Kembali, wanita berambut kelam panjang nan berkilauan itu mencoba memfokuskan pikiran. Ia kembali berkutat dengan kertas dan pensilnya. Raut wajahnya terlihat begitu serius, namun akhirnya hanya helaan napas lelah lah yang terembus keluar. Nyatanya, sekuat apa pun ia mencoba mengalihkan perhatian, tetap tak mampu menghapus bayangan pria yang selalu menari dalam angan.

"Kau merindukannya, ya?" tebak Sakura. Sejak tadi memperhatikan setiap ekspresi yang sahabatnya tampilkan membuat ia paham. Ia tahu pasti bahwa wanita cantik di sampingnya ini sedang berperang dengan hatinya. Menahan rasa pedih karena merindukan seseorang yang ia cinta.

Hinata hanya mampu tersenyum sendu, "Sangat. Bahkan rasanya seperti akan mati karena terlalu merindukannya."

"Hinata ... apa tidak sebaiknya kau lupakan saja dia? Kau sekarang sudah memiliki suami, lagi pula Gaara-san juga orang yang baik."

Mendengar nasihat sang sahabat, Hinata menghela napas panjang kemudian menundukkan kepala. Ia mengempaskan kertas di tangannya begitu saja. "Aku tidak akan sanggup, Sakura. Aku ... aku terlalu mencintainya. Dia sudah menggenggam hatiku, jadi mana mungkin aku bisa menyerahkan hati dalam genggamannya pada orang lain?"
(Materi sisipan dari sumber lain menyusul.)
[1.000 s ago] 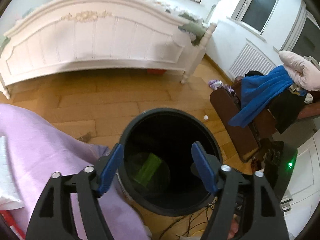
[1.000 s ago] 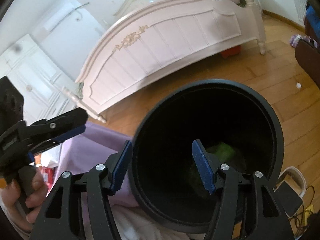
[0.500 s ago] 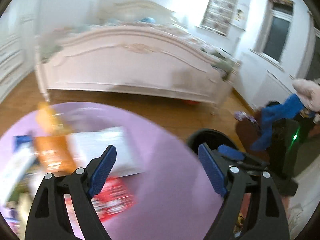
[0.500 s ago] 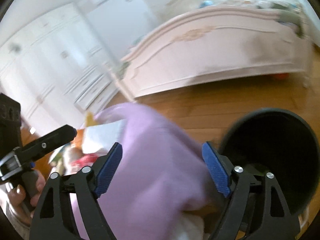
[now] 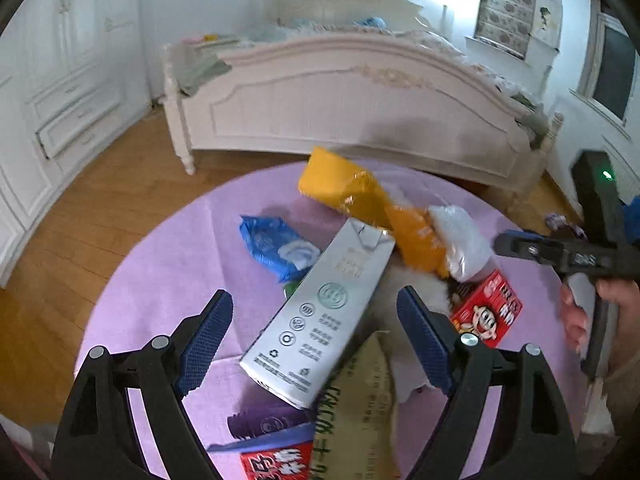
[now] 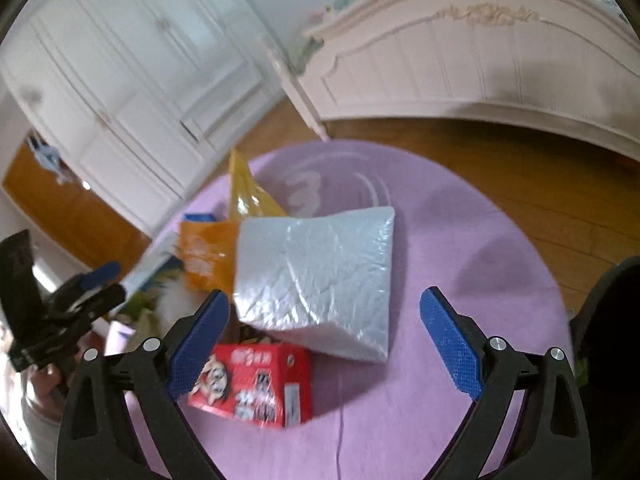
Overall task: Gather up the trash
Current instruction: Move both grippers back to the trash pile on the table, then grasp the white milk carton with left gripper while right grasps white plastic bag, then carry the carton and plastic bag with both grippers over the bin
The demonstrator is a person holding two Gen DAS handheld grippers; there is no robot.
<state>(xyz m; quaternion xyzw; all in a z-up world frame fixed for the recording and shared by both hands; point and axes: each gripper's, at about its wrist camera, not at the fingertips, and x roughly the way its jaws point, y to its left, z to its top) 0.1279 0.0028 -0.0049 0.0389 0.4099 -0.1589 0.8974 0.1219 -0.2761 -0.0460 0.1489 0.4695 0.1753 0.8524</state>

"Hinata ... aku hanya tidak bisa melihatmu selalu bersedih seperti ini." Bagaimana Sakura tidak merasa cemas? Setiap hari, bahkan hampir setiap saat ia selalu bisa menemukan kesedihan di mata Hinata, meskipun terkadang ditutupi oleh senyuman paksa.

"Kau tenang saja, Sakura. Aku akan baik-baik saja. Aku percaya padanya, seperti janjinya. Ia pasti akan kembali padaku." Hinata mencoba mencetak senyuman terbaiknya untuk Sakura, bermaksud untuk meredakan rasa khawatir padanya.